Uitspraak
GERECHTSHOF 's-HERTOGENBOSCH
[minderjarige], geboren op [geboortedatum] 2021 te [geboorteplaats] ,
Gerechtshof 's-Hertogenbosch
In deze zaak, behandeld door het Gerechtshof 's-Hertogenbosch, gaat het om de afwijzing van een verzoek tot verlenging van de ondertoezichtstelling van een minderjarige, geboren in 2021. De ouders, de moeder en de vader, hebben in hoger beroep de beschikking van de rechtbank Oost-Brabant van 12 september 2022 aangevochten, waarin de ondertoezichtstelling van hun kind voor een jaar werd verlengd. De ouders zijn van mening dat er geen concrete bedreigingen zijn voor de ontwikkeling van hun kind en dat de ondertoezichtstelling niet langer noodzakelijk is.
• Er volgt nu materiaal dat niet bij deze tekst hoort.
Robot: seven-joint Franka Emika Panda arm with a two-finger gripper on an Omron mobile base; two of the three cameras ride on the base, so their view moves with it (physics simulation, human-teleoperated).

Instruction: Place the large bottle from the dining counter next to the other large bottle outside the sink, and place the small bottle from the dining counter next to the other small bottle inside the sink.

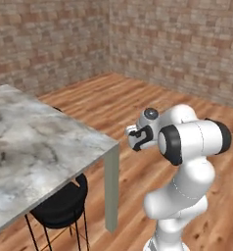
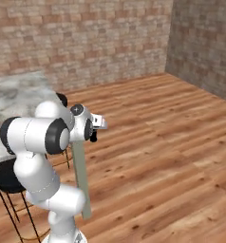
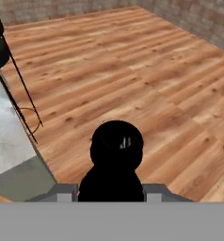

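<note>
A white robot arm with dark joints stands folded beside the corner of the dining surface (image 1: 45,142), a rectangular top of grey-veined white marble on pale grey-green legs. The claw (image 1: 138,138) is held out past the surface's corner, above the floor, and is clenched on the small bottle (image 3: 116,162), a short black bottle with a thin neck. In the hand view the bottle sits between the fingertips and is seen from above, its dark rounded top facing the camera and its body hiding the fingertips themselves. In the right base view the claw (image 2: 97,124) points away from the surface toward open floor.

A pale grey-green leg (image 1: 111,193) of the surface stands just beside the arm's lower links; in the right base view this leg (image 2: 81,178) runs down right next to the arm. A black round stool (image 1: 64,201) on thin black wire legs is tucked under the surface, near the leg. The marble top itself is bare where it shows.

Warm wooden plank floor (image 2: 157,156) stretches ahead of the claw to rough brick walls (image 2: 86,38) that meet in a corner.
</note>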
Ze stellen dat hun kind zich goed ontwikkelt en dat ze hulpverlening accepteren, ondanks een verstoorde relatie met de betrokken instantie.
De GI, William Schrikker Stichting Jeugdbescherming en Jeugdreclassering, heeft in haar verweerschrift aangegeven dat er nog steeds zorgen zijn over de opvoeding en de rol van de vader. Het hof heeft de mondelinge behandeling op 16 december 2022 gehouden, waarbij beide ouders en de GI zijn gehoord. Het hof heeft vastgesteld dat er geen ernstige ontwikkelingsbedreiging meer is voor de minderjarige en dat de ouders in staat zijn om zelf de zorg voor hun kind te dragen. De zorgen van de GI zijn niet voldoende gemotiveerd om de ondertoezichtstelling te handhaven.
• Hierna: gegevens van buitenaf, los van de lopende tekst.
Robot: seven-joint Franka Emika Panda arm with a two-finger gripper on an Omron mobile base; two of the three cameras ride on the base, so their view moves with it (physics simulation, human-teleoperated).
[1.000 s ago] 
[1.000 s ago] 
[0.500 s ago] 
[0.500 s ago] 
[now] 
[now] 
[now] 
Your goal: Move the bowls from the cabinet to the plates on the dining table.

Uiteindelijk heeft het hof de beschikking van de rechtbank vernietigd voor zover het gaat om de verlenging van de ondertoezichtstelling vanaf 12 januari 2023 en het verzoek van de GI tot verlenging van de ondertoezichtstelling afgewezen. De beschikking is uitvoerbaar bij voorraad verklaard en de griffier is verzocht om een afschrift van de uitspraak toe te zenden aan de rechtbank Oost-Brabant.